Problem details: From the listing that follows, reproduce only the lines from the one holding "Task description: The" through the one holding "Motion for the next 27", both included, with no pictures.
--- Given entries Enclosed Below ---
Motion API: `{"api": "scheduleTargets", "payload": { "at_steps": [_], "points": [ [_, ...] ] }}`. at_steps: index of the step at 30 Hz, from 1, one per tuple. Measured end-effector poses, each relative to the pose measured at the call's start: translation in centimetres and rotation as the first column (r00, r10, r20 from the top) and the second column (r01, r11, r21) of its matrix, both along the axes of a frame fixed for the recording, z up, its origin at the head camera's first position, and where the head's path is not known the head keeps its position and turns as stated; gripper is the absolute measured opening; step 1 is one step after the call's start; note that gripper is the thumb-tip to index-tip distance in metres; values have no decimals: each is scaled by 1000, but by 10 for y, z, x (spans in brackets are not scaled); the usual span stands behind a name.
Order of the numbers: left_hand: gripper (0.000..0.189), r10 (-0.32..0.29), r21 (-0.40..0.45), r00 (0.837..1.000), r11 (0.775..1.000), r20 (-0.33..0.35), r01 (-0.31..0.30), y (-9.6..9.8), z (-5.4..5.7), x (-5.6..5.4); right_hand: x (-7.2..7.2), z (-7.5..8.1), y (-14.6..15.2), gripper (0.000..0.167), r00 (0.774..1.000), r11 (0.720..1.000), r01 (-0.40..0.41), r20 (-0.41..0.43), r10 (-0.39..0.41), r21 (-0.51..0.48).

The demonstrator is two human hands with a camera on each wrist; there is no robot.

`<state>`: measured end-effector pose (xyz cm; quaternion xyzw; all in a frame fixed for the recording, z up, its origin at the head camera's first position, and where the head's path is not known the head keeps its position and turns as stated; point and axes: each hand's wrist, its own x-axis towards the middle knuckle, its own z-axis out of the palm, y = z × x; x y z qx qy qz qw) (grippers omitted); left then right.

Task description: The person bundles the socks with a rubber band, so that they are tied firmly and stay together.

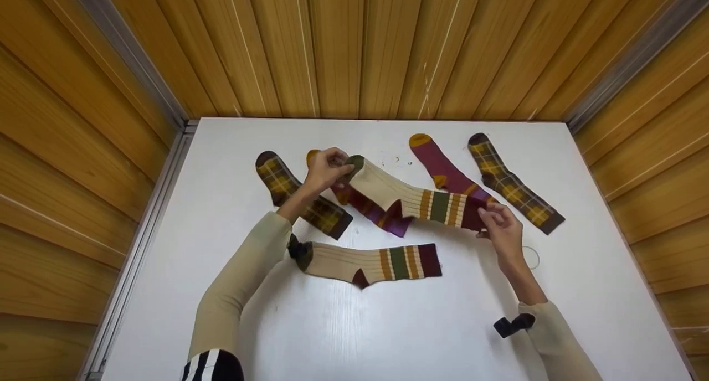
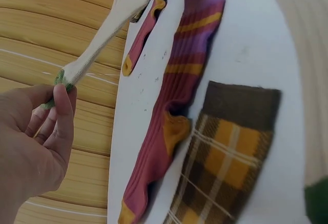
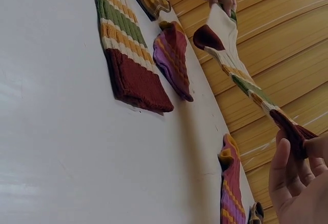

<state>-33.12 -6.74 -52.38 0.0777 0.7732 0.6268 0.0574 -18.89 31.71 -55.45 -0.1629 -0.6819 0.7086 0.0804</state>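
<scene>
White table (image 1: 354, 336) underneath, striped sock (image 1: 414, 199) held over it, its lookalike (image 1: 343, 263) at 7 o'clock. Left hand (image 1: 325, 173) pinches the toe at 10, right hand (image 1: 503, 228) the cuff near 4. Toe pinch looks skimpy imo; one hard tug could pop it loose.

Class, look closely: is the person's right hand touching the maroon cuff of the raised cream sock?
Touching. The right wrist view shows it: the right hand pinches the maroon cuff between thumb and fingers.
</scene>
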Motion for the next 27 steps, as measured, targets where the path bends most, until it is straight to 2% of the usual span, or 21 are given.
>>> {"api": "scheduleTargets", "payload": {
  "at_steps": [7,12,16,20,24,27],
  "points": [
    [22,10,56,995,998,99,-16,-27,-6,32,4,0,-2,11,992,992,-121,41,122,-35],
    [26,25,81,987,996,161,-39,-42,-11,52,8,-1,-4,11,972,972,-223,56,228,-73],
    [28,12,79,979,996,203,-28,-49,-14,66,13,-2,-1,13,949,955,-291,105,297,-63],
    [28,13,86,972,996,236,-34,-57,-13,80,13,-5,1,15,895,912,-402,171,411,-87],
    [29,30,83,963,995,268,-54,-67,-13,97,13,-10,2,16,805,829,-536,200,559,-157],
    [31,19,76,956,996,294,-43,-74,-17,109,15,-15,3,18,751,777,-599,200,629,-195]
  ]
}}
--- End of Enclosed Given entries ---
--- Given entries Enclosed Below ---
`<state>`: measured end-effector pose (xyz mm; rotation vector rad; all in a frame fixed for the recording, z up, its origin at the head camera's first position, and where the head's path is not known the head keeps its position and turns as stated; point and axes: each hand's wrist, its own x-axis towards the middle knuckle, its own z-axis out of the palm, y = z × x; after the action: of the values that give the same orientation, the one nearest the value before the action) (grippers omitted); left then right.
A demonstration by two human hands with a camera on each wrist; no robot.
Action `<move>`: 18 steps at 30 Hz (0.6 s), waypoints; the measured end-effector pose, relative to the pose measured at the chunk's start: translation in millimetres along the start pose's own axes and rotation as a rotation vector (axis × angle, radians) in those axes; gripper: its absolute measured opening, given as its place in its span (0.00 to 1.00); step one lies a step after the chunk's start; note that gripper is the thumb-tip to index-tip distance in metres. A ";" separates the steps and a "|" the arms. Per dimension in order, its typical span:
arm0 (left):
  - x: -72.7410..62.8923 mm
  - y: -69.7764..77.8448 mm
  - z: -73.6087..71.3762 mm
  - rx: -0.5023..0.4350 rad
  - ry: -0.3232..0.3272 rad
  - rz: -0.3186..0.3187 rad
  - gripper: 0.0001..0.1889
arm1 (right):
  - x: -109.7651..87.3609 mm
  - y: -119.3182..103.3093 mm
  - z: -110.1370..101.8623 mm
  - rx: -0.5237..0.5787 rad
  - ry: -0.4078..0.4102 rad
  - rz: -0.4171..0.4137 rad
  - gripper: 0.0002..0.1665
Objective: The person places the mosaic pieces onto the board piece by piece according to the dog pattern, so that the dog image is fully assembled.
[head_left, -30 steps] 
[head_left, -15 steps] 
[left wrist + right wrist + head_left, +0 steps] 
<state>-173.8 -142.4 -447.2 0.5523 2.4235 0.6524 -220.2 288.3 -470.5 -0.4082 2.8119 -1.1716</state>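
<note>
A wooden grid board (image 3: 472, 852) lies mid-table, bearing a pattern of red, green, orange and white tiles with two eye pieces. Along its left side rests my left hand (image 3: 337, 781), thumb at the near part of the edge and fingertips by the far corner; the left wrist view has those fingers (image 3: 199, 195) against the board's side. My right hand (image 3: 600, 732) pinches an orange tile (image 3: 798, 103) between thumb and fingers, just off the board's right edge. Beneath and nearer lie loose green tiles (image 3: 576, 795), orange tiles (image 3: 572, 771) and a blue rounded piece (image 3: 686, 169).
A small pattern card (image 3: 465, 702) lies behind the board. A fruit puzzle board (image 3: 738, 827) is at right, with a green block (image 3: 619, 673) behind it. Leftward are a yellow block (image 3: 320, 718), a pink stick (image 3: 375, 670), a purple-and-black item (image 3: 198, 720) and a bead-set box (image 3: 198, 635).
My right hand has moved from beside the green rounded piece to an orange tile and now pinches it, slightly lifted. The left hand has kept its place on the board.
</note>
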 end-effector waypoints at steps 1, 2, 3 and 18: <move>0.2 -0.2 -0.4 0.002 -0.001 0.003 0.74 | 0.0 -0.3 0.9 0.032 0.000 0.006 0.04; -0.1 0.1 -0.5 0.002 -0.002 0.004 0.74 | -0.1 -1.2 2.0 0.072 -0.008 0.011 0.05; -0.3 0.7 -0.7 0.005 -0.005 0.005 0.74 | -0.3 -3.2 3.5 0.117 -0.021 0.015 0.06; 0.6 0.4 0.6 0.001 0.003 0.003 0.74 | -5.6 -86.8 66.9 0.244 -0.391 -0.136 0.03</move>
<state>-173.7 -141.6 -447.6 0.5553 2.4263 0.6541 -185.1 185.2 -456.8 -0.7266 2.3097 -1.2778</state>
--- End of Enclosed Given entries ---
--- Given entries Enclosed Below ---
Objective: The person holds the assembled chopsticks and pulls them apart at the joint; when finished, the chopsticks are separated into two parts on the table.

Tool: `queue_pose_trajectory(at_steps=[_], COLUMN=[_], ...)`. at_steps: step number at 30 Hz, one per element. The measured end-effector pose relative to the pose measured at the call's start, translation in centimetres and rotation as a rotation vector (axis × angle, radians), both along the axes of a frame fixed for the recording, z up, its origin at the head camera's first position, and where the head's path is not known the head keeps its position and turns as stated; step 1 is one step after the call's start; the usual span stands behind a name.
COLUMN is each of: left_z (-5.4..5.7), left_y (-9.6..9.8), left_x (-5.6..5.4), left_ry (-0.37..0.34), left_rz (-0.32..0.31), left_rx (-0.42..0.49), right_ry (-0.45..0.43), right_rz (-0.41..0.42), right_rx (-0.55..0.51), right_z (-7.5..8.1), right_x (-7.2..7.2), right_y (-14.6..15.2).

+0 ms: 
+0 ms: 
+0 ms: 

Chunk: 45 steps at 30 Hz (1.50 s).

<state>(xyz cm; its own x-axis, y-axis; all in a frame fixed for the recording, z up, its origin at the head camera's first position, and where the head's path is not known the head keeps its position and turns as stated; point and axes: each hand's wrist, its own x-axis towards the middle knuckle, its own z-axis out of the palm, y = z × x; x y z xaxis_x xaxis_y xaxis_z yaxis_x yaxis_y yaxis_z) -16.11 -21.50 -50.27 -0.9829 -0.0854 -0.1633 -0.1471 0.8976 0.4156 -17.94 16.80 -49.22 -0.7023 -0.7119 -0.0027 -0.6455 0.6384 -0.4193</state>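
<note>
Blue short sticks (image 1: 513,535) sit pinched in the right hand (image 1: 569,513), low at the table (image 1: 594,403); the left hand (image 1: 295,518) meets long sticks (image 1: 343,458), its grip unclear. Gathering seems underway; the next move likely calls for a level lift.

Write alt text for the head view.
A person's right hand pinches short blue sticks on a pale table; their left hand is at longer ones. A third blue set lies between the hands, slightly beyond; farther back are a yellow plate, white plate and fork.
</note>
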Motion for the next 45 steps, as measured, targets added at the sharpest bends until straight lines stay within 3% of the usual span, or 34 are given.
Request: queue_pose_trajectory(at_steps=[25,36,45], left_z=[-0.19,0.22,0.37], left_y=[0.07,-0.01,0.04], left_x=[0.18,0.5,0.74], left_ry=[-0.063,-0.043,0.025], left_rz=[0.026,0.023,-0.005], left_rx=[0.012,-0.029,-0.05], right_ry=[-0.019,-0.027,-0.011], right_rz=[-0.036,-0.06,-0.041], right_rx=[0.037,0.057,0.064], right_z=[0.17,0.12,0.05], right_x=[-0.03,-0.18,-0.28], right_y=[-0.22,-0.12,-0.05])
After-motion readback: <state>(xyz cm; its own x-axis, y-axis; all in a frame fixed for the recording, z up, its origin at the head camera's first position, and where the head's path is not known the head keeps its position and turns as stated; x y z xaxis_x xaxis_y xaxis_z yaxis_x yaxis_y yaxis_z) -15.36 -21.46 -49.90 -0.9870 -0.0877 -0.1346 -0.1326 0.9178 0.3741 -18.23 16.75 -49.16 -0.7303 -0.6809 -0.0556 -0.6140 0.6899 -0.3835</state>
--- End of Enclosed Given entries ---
Reply to the exercise:
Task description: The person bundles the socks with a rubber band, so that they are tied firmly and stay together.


<state>-33.12 -6.74 -52.38 0.0777 0.7732 0.6268 0.0574 -18.89 31.71 -55.45 -0.1629 -0.6819 0.7086 0.0804</state>
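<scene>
White table (image 1: 354, 336) underneath, striped sock (image 1: 414, 199) held over it, its lookalike (image 1: 343, 263) at 7 o'clock. Left hand (image 1: 325, 173) pinches the toe at 10, right hand (image 1: 503, 228) the cuff near 4. Toe pinch looks skimpy imo; one hard tug could pop it loose.

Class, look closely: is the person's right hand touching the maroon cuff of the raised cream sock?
Touching. The right wrist view shows it: the right hand pinches the maroon cuff between thumb and fingers.
</scene>
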Motion for the next 27 steps, as measured, targets where the path bends most, until it is straight to 2% of the usual span, or 21 are given.

This exercise has been fully answered.